§ **TASK DETAILS**:
The output is the lines below from the one with "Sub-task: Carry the" through the one with "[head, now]", both included, printed exactly and with no other line.

§ **Data entries**:
▬▬▬
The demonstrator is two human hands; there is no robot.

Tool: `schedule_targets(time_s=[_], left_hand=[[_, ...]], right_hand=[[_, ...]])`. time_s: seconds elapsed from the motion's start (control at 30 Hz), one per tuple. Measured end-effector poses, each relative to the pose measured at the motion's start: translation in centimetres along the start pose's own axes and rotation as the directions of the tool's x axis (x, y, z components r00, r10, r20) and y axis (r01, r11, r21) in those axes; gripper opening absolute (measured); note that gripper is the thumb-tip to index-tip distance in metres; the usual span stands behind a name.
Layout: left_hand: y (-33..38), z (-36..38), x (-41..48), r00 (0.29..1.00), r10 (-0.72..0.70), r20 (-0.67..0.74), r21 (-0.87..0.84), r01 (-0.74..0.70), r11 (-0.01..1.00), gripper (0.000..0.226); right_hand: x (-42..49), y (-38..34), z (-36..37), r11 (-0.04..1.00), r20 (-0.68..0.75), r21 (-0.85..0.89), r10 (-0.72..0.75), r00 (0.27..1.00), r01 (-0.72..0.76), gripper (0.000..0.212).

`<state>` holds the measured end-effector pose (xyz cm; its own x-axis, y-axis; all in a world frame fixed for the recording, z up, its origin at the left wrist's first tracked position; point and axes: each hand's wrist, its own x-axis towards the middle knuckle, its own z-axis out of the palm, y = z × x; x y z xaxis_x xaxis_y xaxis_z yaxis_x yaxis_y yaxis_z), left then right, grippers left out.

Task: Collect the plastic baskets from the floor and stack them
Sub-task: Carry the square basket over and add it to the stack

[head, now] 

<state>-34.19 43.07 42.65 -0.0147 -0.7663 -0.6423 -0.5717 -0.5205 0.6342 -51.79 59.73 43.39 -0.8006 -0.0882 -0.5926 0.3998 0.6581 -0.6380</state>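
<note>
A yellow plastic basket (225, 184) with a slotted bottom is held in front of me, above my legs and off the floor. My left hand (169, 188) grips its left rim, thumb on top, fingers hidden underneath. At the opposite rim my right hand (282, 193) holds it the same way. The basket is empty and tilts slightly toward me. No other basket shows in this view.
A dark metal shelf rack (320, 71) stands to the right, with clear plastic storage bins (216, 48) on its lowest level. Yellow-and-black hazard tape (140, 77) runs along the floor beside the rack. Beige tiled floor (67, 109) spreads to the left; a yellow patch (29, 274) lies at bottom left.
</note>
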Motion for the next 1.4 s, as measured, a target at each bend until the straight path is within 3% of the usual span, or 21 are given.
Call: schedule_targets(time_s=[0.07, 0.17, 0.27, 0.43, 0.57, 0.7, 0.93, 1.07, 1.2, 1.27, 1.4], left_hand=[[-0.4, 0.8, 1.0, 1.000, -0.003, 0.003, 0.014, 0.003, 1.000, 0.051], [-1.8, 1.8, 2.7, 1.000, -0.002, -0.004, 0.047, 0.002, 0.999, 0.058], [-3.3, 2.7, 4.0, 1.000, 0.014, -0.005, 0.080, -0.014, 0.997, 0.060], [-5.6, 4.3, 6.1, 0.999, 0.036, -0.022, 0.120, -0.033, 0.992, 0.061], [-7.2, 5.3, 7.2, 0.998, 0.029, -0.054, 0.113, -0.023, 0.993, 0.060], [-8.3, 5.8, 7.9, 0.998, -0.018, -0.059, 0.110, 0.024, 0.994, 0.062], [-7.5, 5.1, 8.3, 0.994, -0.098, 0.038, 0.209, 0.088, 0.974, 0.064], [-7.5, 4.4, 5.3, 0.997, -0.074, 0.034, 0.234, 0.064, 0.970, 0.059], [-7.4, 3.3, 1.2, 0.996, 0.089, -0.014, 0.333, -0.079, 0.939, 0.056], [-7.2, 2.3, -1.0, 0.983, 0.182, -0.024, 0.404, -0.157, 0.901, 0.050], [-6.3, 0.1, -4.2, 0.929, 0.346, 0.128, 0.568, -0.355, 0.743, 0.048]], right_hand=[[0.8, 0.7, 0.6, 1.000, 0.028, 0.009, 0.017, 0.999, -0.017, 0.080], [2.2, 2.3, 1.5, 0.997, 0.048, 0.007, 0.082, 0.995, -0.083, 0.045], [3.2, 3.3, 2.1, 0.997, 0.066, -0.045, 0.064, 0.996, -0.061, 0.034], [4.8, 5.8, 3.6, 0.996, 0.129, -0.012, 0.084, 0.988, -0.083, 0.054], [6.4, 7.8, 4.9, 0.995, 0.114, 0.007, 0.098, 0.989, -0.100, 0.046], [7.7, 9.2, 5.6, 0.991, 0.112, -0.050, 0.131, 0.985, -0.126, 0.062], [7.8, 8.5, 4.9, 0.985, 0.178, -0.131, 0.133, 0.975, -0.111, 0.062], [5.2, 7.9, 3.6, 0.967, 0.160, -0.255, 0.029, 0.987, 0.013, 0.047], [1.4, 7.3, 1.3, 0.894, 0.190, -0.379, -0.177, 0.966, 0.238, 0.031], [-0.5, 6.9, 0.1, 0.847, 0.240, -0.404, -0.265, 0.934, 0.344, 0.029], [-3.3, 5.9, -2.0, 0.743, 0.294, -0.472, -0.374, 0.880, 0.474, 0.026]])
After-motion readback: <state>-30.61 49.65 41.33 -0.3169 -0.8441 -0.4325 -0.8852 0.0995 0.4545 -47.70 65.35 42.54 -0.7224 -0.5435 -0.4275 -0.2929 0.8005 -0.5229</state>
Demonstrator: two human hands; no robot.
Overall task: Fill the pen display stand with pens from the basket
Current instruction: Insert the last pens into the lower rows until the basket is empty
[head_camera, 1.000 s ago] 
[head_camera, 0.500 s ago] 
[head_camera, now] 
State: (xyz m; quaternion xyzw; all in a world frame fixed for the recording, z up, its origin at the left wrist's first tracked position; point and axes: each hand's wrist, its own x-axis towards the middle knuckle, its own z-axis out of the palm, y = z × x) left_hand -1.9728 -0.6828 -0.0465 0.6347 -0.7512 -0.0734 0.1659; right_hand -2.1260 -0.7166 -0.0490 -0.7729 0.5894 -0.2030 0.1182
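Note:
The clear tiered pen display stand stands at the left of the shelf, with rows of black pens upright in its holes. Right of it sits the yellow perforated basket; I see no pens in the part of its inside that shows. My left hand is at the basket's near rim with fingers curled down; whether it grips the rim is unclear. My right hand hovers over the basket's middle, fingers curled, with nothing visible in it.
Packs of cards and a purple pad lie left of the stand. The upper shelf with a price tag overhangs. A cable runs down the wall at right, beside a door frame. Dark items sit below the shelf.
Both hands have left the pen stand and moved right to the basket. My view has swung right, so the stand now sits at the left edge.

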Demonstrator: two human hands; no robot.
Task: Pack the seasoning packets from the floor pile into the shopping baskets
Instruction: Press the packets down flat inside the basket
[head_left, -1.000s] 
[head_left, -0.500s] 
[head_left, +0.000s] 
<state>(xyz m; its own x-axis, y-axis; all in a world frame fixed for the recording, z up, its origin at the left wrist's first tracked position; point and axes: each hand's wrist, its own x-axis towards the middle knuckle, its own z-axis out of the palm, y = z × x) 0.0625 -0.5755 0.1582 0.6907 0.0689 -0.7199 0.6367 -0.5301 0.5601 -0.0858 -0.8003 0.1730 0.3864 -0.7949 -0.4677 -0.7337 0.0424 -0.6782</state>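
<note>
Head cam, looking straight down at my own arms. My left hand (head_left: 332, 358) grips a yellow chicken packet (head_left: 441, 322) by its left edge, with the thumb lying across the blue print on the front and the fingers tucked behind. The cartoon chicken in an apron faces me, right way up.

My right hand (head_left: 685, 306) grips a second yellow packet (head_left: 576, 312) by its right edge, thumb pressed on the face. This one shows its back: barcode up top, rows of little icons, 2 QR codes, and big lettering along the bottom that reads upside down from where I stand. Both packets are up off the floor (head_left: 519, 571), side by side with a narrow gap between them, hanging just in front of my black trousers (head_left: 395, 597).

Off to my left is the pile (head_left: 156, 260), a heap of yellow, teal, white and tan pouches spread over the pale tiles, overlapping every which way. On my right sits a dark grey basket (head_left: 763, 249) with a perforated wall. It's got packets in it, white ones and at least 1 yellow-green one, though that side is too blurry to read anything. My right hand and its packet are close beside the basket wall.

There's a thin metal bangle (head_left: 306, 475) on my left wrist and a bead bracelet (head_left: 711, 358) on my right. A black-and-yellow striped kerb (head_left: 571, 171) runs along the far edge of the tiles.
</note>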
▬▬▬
§ **FINISHED EXERCISE**:
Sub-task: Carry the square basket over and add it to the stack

[head, now] 

This completes the required output.